Your objective:
Each line of the listing needs to be given again exactly.

# # # #

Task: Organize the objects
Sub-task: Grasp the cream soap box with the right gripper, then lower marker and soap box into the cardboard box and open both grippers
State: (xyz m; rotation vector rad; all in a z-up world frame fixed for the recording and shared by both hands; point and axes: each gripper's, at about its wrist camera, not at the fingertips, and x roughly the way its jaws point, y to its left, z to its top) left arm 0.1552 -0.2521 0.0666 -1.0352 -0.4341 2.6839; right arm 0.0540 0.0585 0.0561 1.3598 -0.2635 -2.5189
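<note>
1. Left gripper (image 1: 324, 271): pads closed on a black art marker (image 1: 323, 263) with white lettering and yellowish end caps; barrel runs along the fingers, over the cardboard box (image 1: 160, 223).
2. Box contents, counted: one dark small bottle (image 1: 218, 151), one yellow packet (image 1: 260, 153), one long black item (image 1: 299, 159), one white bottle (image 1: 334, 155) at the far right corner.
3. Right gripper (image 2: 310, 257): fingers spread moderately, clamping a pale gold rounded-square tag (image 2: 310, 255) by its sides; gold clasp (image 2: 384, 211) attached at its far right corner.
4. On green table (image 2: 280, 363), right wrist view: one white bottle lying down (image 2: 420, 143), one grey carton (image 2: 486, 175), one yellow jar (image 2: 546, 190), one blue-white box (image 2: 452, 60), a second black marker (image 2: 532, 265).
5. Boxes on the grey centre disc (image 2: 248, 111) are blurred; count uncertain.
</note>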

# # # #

Task answer:
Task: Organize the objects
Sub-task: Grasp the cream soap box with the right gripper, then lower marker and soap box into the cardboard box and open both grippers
State: (xyz m; rotation vector rad; all in a z-up world frame fixed for the recording and shared by both hands; point and axes: each gripper's, at about its wrist camera, not at the fingertips, and x roughly the way its jaws point, y to its left, z to its top) left arm 0.1552 -0.2521 0.0666 -1.0352 -0.4341 2.6839; right arm 0.0540 0.0585 0.0561 1.3598 -0.2635 -2.5189
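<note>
1. Left gripper (image 1: 324, 271): pads closed on a black art marker (image 1: 323, 263) with white lettering and yellowish end caps; barrel runs along the fingers, over the cardboard box (image 1: 160, 223).
2. Box contents, counted: one dark small bottle (image 1: 218, 151), one yellow packet (image 1: 260, 153), one long black item (image 1: 299, 159), one white bottle (image 1: 334, 155) at the far right corner.
3. Right gripper (image 2: 310, 257): fingers spread moderately, clamping a pale gold rounded-square tag (image 2: 310, 255) by its sides; gold clasp (image 2: 384, 211) attached at its far right corner.
4. On green table (image 2: 280, 363), right wrist view: one white bottle lying down (image 2: 420, 143), one grey carton (image 2: 486, 175), one yellow jar (image 2: 546, 190), one blue-white box (image 2: 452, 60), a second black marker (image 2: 532, 265).
5. Boxes on the grey centre disc (image 2: 248, 111) are blurred; count uncertain.
</note>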

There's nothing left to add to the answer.